Exercise |
Copy every line of the entries that includes the word "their".

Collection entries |
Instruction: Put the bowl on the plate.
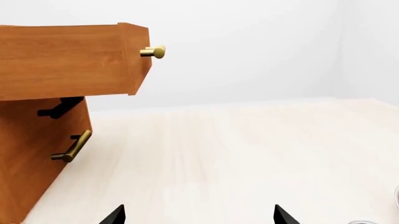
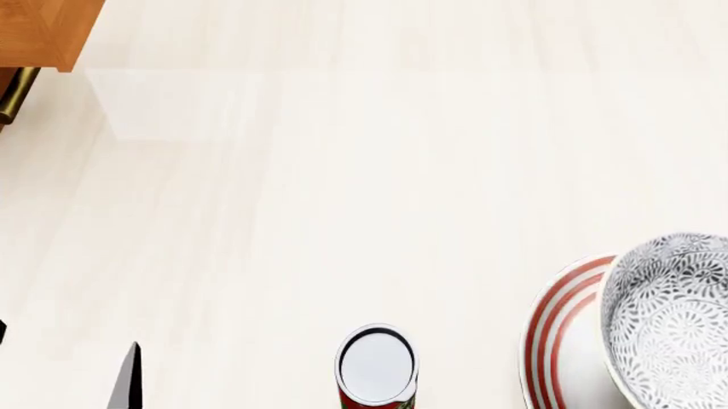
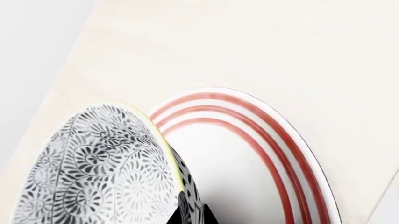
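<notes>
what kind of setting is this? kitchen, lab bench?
Likely a simulated kitchen or dining tabletop, nothing lab-like. Cues: a pale wood table holding tableware, a red-ringed plate and floral-patterned bowl, plus a can, and a wooden cabinet with brass handles at one side.

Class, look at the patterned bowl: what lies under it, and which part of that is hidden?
Under the tilted bowl lies the red-ringed plate. Its rim and some white centre show beside the bowl; the part beneath the bowl is covered, so any contact cannot be seen.
</notes>
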Motion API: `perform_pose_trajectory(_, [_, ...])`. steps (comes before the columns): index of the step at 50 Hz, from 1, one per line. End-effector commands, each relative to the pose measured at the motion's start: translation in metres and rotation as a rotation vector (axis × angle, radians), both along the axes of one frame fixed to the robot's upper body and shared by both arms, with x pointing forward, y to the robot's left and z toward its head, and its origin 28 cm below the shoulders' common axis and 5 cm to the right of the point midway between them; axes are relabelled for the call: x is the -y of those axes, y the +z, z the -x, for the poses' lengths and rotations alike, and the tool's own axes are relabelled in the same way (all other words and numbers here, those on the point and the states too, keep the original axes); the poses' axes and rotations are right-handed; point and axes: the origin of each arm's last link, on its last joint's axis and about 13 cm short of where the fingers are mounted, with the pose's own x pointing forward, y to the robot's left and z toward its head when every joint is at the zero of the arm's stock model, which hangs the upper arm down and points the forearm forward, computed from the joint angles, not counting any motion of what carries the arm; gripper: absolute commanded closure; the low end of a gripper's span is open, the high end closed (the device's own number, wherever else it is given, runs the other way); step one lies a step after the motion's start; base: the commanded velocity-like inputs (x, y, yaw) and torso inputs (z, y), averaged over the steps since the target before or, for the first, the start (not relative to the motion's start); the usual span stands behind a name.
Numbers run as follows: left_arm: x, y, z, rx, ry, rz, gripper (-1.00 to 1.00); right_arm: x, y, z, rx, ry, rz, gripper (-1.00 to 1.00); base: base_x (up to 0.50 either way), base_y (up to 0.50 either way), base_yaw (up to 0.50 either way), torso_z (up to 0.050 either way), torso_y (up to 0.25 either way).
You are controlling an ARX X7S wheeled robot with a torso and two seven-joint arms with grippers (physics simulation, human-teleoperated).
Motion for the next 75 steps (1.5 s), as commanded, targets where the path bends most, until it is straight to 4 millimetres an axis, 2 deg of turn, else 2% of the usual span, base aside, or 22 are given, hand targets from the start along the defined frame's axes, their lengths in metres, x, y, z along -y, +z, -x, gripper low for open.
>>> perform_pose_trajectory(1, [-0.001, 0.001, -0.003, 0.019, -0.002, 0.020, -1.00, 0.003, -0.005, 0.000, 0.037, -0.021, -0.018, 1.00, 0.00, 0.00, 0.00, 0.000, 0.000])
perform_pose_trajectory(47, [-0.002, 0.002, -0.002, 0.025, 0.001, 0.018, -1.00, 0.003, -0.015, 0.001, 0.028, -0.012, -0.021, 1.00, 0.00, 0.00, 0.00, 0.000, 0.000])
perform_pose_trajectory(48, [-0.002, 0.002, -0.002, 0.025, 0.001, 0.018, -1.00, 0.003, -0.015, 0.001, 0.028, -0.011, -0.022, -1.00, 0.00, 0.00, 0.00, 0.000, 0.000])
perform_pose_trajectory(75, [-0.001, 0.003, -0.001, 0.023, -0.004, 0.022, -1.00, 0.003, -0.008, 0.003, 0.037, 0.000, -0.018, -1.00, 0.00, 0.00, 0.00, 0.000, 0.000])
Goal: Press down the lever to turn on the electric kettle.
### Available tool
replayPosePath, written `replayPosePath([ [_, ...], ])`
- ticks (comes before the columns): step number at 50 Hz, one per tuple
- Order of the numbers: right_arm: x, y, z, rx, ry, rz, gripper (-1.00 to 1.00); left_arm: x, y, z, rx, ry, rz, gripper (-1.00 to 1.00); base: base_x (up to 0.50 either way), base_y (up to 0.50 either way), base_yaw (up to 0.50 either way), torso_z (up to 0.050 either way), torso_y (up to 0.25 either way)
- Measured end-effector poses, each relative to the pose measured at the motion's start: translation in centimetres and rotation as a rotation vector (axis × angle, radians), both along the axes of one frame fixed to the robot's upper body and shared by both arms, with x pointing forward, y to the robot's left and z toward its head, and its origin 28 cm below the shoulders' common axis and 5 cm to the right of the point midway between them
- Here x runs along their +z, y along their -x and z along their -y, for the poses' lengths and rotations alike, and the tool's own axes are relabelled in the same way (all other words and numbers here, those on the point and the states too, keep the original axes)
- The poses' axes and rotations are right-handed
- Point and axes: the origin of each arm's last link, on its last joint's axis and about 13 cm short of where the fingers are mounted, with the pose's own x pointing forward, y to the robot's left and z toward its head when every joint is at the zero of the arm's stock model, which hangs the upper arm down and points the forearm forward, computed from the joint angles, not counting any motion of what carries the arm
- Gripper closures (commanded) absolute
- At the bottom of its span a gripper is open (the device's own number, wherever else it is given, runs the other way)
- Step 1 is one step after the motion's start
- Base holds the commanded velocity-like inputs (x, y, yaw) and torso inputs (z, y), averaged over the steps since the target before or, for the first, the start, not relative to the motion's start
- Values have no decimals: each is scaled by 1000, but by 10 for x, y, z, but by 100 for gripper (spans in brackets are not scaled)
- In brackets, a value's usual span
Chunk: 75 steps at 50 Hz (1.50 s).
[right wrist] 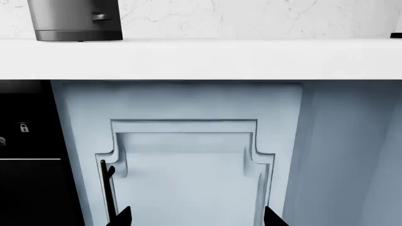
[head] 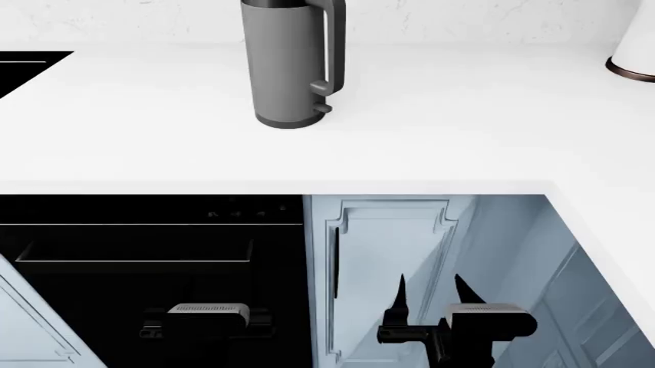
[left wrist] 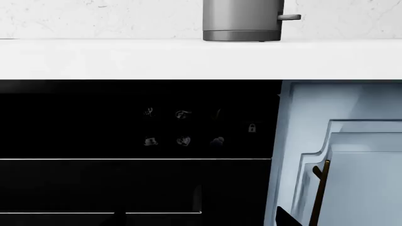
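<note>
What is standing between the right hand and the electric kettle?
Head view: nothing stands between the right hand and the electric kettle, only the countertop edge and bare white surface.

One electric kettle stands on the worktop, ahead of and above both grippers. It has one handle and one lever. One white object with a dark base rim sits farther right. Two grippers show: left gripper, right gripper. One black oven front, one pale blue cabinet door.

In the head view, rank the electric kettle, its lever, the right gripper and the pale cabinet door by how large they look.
1. Pale cabinet door
2. Electric kettle, partly cut off at the top
3. Right gripper, nearer the camera, so its look flatters it
4. Lever, by far the smallest
</note>
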Motion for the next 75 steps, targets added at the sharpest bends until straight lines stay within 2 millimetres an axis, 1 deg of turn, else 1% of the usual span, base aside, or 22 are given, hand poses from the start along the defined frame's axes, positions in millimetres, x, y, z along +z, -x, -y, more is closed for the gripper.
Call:
replayPosePath([
  [31, -3, -1, -1, 11, 7, -10, -100, -1, 0, 1, 0, -17, 0, -100, 0, 0, 0, 0, 0],
  [70, 1, 1, -5, 31, 20, -3, -100, 2, 1, -2, 6, -12, -2, -100, 0, 0, 0, 48, 0],
  [72, 4, 6, -3, 38, 31, -19, -100, 5, 5, -5, 17, -8, -18, -100, 0, 0, 0, 0, 0],
  [75, 22, 11, -3, 55, 38, 24, -100, 24, 8, -6, 21, -1, 12, -100, 0, 0, 0, 0, 0],
])
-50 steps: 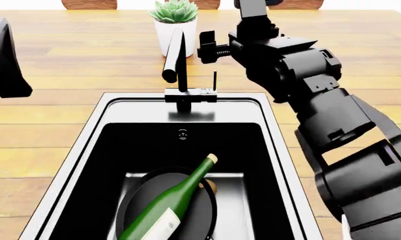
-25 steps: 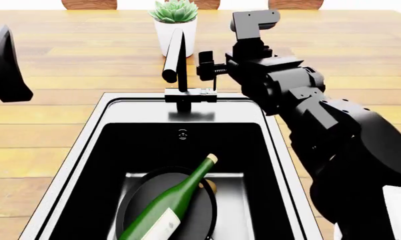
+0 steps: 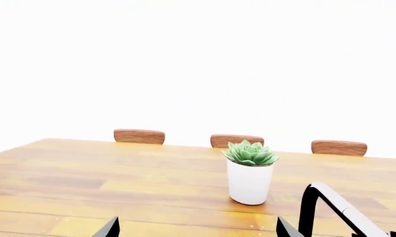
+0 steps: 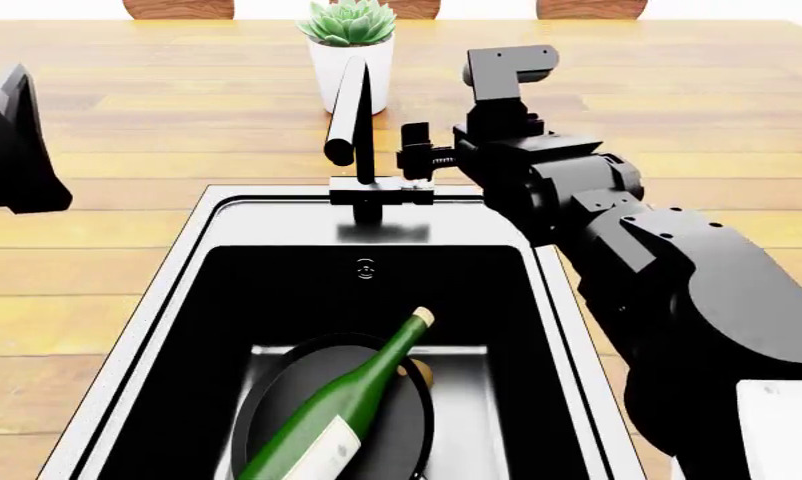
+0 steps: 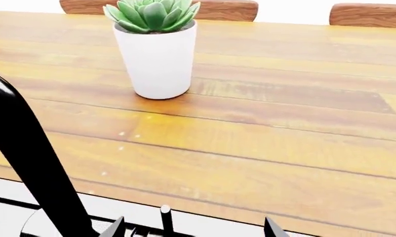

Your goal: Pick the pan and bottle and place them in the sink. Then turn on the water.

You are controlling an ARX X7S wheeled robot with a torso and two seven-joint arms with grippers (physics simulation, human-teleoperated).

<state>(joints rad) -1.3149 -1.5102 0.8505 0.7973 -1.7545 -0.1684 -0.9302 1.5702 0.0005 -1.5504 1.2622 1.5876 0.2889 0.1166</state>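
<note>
Your right gripper (image 4: 419,158) hangs spread either side of the tall black faucet's thin lever (image 5: 165,216), ready to start the water; the dark green glass wine bottle (image 4: 349,400) lies across the shallow round black frying pan (image 4: 394,420) in the deep black steel-rimmed sink (image 4: 541,300). Your left gripper (image 3: 194,232) idles released.

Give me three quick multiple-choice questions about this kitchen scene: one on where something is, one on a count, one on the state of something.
1. Where does the bottle lie?
A. on the wooden counter
B. in the sink, across the pan
C. beside the plant pot

2. How many chair backs show beyond the counter in the left wrist view?
A. one
B. three
C. five

3. Is water running from the faucet?
A. yes, a steady stream
B. none is visible
C. the sink is full

Answers:
1. B, the head view shows the bottle resting over the pan in the basin.
2. B, three brown backs line the far edge.
3. B, the spout and basin show no water.
</note>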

Task solution |
Motion for the next 75 steps (1.5 s), as commanded, targets where the path bends most, until it is straight to 4 millimetres an axis, 2 deg of turn, else 2% of the usual span, base aside, or 22 are given, hand targets from the start along the defined frame's axes, their lengths in metres, x, y, z along -y, +z, -x, gripper low for open.
- Here x runs along their +z, y along their -x and z along their -y, for the poses' lengths and rotations alike, and the tool's own axes are relabelled in the same way (all other words and numbers here, those on the point and the states too, keep the original axes)

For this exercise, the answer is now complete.